Digital Endpoint Adjudication
|Coordinator||UPPSALA LÄNS LANDSTING - Uppsala Clinical Research Center|
|Funding from Vinnova||SEK 638 000|
|Project duration||September 2017 - February 2019|
Purpose and goal
The purpose and aim of the project, to create an application that based on information from a study can learn patterns and thus be able to detect clinical events that lie outside the expected in order to be able to be investigated closer in this way, has succeeded very well. The application is available and can be used via an interface by people without technical competence. By importing data from an Excel file, the application can learn from existing data to give suggestions on events to be controlled. The model is general and can include data from different types of studies.
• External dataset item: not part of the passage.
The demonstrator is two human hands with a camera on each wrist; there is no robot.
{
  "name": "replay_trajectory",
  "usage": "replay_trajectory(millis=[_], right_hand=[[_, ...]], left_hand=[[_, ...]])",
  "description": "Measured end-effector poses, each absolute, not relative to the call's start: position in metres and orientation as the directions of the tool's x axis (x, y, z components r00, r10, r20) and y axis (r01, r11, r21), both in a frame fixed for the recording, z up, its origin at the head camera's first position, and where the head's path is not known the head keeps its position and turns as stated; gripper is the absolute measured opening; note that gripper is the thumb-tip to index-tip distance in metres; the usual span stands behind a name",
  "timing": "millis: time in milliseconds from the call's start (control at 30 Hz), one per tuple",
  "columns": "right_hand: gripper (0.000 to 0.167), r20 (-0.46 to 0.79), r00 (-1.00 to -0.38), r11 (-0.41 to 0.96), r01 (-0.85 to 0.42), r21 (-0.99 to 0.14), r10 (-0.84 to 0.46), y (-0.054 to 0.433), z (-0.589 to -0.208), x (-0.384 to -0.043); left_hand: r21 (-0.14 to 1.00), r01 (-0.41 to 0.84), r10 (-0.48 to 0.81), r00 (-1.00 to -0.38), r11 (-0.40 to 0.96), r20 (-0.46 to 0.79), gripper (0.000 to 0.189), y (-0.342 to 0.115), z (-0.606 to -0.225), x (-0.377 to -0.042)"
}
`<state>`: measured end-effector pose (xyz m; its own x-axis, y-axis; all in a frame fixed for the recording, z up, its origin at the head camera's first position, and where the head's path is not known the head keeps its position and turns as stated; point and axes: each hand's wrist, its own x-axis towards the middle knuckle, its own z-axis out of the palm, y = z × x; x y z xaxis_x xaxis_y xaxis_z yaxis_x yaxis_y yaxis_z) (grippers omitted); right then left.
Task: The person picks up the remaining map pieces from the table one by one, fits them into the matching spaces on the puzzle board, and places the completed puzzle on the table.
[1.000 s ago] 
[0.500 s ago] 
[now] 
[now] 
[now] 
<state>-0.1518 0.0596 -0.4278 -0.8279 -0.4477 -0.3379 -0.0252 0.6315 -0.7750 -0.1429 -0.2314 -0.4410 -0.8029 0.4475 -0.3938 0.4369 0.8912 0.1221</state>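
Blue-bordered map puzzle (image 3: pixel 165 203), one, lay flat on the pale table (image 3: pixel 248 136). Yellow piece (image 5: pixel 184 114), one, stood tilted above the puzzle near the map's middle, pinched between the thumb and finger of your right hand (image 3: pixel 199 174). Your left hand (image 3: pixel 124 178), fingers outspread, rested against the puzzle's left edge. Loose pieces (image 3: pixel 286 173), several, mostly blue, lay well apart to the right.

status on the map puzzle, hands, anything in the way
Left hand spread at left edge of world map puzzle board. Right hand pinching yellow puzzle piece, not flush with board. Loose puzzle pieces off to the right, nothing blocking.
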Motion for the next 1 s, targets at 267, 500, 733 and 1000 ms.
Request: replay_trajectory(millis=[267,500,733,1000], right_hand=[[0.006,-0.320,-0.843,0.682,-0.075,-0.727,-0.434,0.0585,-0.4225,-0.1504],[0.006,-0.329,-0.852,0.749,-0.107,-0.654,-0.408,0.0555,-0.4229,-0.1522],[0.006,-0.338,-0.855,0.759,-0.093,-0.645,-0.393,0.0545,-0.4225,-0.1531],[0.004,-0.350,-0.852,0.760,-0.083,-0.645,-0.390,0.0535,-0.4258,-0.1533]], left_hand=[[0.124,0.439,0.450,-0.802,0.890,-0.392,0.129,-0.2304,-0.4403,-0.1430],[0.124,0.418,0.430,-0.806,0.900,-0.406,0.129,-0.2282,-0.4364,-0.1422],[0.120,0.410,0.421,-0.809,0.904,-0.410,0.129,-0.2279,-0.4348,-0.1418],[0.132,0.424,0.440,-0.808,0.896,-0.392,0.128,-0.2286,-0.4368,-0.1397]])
Expected results and effects
The result of the project in the form of the application has been very successful. It works very well in its current form, although it needs further development to be used on a larger scale. It is above all the user interaction that needs to be developed more and also certain parts of the neural network that need development for it. The effects of the application´s work are judged to be very promising, but have not been able to be used to such an extent that the expected result in the form of an increased percentage of caught events in percentages has been calculated.
Planned approach and implementation
The layout of the project has worked very well. All steps have been carried out as planned. The challenge has been in the difficulty of accessing resources. Resources were not available for the project as planned, which has meant a delay of the project. Once resources were available for the project, the work has progressed according to plan and the application has been developed as it was intended from the beginning of the project. Some adaptation has been made of the application´s interface to speed up the project.